Restate verbatim the span of lines below between the line with "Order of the" and the line with "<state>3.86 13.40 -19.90", including those two lines, and only that span.

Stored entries
━━━━━━━━━━━━━━━━━━━━

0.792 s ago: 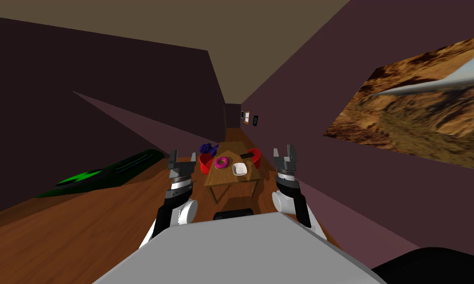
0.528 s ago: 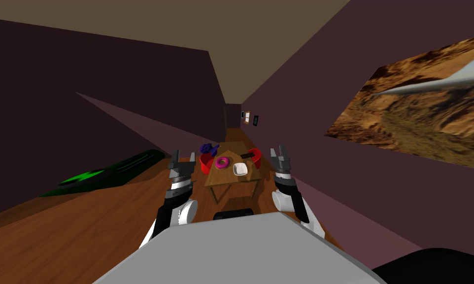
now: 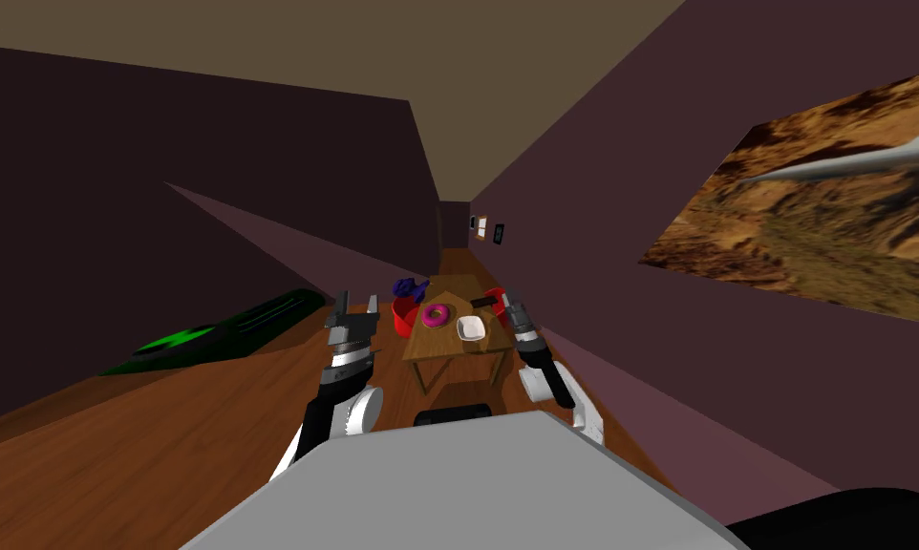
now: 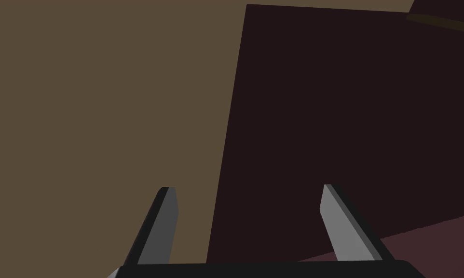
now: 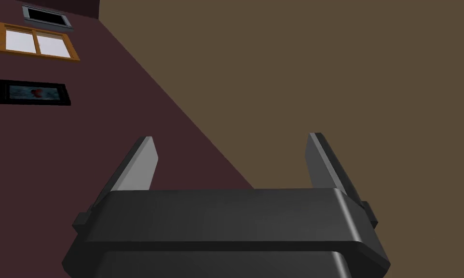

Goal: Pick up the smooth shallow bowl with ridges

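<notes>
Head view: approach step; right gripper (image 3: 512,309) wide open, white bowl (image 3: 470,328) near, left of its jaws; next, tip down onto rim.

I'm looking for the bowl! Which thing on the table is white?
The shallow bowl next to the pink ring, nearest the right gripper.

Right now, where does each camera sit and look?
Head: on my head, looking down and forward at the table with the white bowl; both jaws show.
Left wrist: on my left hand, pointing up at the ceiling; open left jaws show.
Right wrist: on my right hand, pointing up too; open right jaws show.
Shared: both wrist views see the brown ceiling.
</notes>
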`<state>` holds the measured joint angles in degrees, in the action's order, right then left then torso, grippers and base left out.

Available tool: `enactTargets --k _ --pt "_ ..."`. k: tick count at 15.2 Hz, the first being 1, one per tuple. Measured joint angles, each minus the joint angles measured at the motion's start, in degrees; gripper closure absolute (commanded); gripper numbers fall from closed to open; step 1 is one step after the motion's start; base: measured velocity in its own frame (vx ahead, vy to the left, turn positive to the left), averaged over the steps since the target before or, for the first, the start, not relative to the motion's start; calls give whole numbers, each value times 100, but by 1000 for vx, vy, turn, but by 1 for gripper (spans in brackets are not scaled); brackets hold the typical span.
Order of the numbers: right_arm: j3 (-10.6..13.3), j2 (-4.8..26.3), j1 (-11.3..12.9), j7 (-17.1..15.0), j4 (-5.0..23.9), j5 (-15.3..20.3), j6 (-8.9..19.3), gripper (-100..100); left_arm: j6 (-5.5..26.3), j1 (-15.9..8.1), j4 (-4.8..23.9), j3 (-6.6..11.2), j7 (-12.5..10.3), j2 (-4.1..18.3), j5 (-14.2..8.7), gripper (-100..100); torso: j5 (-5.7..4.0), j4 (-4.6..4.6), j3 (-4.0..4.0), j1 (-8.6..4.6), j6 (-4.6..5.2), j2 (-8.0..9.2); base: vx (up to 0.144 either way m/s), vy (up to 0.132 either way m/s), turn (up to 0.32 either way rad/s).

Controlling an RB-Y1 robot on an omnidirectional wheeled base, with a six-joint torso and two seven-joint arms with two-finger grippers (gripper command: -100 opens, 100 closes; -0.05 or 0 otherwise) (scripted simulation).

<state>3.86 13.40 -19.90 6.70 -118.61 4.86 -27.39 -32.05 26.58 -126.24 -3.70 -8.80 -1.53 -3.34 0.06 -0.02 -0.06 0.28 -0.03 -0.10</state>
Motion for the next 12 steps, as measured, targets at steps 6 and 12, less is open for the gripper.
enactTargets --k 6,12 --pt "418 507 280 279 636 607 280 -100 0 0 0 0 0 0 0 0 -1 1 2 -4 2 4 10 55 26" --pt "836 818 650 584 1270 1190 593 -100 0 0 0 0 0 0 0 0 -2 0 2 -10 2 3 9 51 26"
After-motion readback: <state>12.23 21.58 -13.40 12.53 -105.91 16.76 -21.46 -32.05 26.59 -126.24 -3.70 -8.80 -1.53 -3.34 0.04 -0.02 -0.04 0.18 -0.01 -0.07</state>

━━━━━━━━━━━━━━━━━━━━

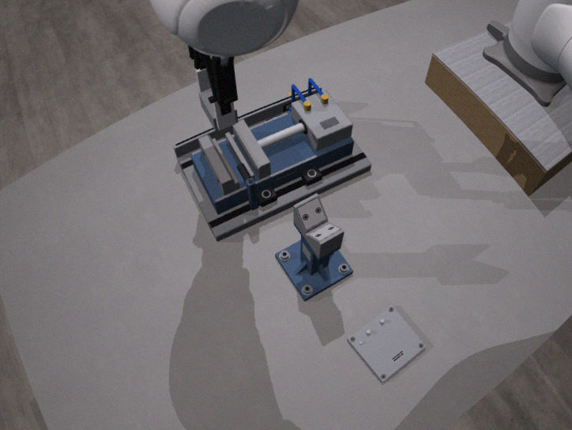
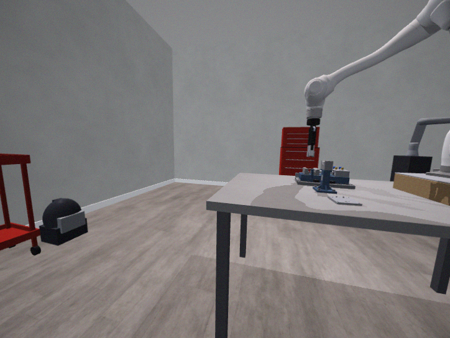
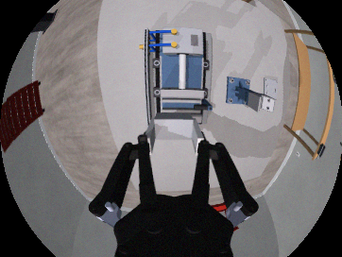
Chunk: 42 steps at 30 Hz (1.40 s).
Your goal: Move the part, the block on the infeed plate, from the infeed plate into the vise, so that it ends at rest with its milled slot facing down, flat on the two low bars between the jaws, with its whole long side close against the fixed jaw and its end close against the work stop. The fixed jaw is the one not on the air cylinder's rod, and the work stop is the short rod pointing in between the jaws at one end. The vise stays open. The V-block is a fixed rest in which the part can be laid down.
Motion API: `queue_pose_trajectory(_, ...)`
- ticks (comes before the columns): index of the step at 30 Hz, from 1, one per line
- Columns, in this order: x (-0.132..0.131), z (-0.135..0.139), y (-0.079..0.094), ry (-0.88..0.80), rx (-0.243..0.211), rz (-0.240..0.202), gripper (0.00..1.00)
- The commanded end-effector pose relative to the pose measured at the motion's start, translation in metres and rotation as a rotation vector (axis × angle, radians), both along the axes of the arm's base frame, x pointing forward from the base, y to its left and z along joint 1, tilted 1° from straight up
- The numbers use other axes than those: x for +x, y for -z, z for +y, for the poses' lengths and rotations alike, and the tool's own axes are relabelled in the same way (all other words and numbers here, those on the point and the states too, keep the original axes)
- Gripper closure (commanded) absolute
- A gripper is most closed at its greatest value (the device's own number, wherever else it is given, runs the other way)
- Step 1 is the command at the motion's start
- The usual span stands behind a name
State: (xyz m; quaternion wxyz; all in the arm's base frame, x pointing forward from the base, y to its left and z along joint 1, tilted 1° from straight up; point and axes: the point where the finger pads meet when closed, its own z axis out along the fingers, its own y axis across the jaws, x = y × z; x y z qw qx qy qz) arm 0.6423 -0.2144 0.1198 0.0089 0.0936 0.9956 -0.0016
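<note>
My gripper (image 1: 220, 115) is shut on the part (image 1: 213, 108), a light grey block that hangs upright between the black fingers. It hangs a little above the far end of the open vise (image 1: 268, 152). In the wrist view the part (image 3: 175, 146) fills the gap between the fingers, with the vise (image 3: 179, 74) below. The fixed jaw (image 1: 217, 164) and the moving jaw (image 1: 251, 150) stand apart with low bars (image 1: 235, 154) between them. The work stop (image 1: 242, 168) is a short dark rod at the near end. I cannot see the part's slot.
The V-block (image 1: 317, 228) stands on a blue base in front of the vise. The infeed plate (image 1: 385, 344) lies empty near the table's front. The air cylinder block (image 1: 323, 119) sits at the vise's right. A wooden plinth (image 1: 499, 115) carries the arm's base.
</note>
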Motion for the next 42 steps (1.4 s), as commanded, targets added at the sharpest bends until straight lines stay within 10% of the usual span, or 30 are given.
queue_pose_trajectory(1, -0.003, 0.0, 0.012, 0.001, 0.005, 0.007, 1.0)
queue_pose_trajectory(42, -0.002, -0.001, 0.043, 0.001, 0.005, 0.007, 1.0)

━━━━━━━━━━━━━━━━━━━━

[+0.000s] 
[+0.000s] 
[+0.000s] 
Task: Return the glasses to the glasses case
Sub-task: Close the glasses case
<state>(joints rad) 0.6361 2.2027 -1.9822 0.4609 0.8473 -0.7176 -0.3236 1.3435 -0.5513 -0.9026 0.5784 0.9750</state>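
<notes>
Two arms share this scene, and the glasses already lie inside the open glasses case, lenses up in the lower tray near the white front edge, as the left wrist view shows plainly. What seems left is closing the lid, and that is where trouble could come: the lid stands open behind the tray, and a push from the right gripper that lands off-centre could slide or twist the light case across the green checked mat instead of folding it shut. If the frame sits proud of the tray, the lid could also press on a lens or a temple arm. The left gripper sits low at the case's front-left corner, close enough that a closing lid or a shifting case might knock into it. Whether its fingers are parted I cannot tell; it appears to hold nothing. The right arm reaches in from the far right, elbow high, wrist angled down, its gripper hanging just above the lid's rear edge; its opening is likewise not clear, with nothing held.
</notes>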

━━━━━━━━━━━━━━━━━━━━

- _Solution to this exercise_:
Order of the numbers: right_arm: j3 (-10.6..13.3), j2 (-4.8..26.3), j1 (-11.3..12.9), j7 (-17.1..15.0), j4 (-5.0..23.9), j5 (-15.3..20.3), j6 (-8.9..19.3), gripper (-100..100); left_arm: j6 (-5.5..26.3), j1 (-15.9..8.1), j4 (-4.8..23.9), j3 (-6.6..11.2), j7 (-12.5..10.3), j2 (-4.1..18.3), j5 (-14.2..8.7), gripper (-100..100); torso: j5 (-5.7..4.0), j4 (-4.6..4.6), j3 (-4.0..4.0), j1 (-8.6..4.6), j6 (-4.6..5.2), j2 (-8.0..9.2); base: vx (up to 0.144 either way m/s), vy (up to 0.132 either way m/s), turn (up to 0.32 either way rad/s).

Controlling an RB-Y1 robot on an omnidirectional wheeled base, with a six-joint torso and two seven-joint arms with two-finger grippers (gripper command: -100 opens, 100 closes; -0.05 or 0 otherwise) (scripted simulation).

<state>3.86 13.40 -19.90 6.70 -118.61 4.86 -27.39 -32.05 26.58 -126.24 -3.70 -8.80 -1.53 -3.34 0.06 -0.02 -0.06 0.28 -0.03 -0.10</state>

Nothing more is needed for this exercise.